[新型コロナ] 担い手農家の景況見通し コロナ不安 10年で最悪

 日本政策金融公庫(日本公庫)は、担い手農業者への農業景況調査結果をまとめた。農業経営が前年より「良くなる」という回答から「悪くなる」という回答を差し引いた指数(景況DI)の2020年通年見通しはマイナス42となり、過去10年で最悪となった。新型コロナウイルスで需要の減退が続き、今後収穫期を迎える稲作や畑作でも悪影響を強く懸念しているためとみられる。

 調査は7月に融資先の担い手農業者に行った。5464件の回答があり回収率は30%。

 コロナ禍が直撃した20年上半期実績の農業景況DIはマイナス25・9。19年実績と比べて大幅に悪化した。特に消費減で相場が下がった茶や果樹、施設花き、肉用牛は前年実績に比べて30ポイント以上落ち込んだ。

 同時に行ったコロナ禍の影響を調べる調査では「売上高に悪影響がある」とした回答は49・5%だった。
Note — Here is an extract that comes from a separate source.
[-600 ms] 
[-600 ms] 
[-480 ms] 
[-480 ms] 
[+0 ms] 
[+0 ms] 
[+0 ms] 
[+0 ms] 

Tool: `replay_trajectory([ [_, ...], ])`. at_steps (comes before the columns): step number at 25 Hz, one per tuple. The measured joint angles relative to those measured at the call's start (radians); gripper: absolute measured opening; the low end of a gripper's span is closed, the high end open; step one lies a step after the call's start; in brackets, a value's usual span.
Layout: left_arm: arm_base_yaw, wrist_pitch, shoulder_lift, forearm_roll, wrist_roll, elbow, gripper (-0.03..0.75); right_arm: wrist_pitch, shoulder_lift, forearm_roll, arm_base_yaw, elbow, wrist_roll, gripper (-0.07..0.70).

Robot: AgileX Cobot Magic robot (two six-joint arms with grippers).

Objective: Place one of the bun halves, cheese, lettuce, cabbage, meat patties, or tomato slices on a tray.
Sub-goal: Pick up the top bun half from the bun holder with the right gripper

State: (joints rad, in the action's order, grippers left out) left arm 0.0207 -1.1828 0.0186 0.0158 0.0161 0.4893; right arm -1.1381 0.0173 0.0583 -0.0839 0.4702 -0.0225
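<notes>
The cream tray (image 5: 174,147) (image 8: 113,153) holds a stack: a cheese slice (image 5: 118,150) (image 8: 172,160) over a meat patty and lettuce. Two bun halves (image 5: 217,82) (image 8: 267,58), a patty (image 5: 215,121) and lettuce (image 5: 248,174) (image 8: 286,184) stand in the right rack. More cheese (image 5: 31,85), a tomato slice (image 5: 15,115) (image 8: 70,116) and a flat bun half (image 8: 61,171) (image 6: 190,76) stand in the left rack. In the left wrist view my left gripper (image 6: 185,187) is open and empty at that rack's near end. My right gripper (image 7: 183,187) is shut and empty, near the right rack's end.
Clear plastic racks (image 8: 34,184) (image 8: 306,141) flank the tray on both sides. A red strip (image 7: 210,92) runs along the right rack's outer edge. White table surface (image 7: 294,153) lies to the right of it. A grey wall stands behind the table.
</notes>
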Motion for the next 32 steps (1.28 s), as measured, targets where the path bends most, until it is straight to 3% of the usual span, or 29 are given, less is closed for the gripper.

 通年の景況DI見通しでは、稲作や畑作、果樹でさらに悪化する結果となった。日本公庫は「既に悪影響が出ている品目に加え、これから収穫を迎えるものも今後需要が低迷するという厳しい見方をしている」(情報企画部)とみる。米は今後の需給緩和の懸念もあるとみられる。

 唯一、景況DI見通しがプラスになったのが養豚だ。需要は伸びており、コロナ禍の影響を聞く調査では、養豚経営の33・2%が「プラスの影響が出ている」と回答した。

 厳しい環境ながら、設備投資意欲は引き続き盛んだ。今年設備投資を実施・予定している担い手の比率は57・3%で、過去10年で最高となった。特に稲作、畑作では6割を超え、公庫は「コロナ禍でも、規模拡大の勢いが止まっていない」(同)とみる。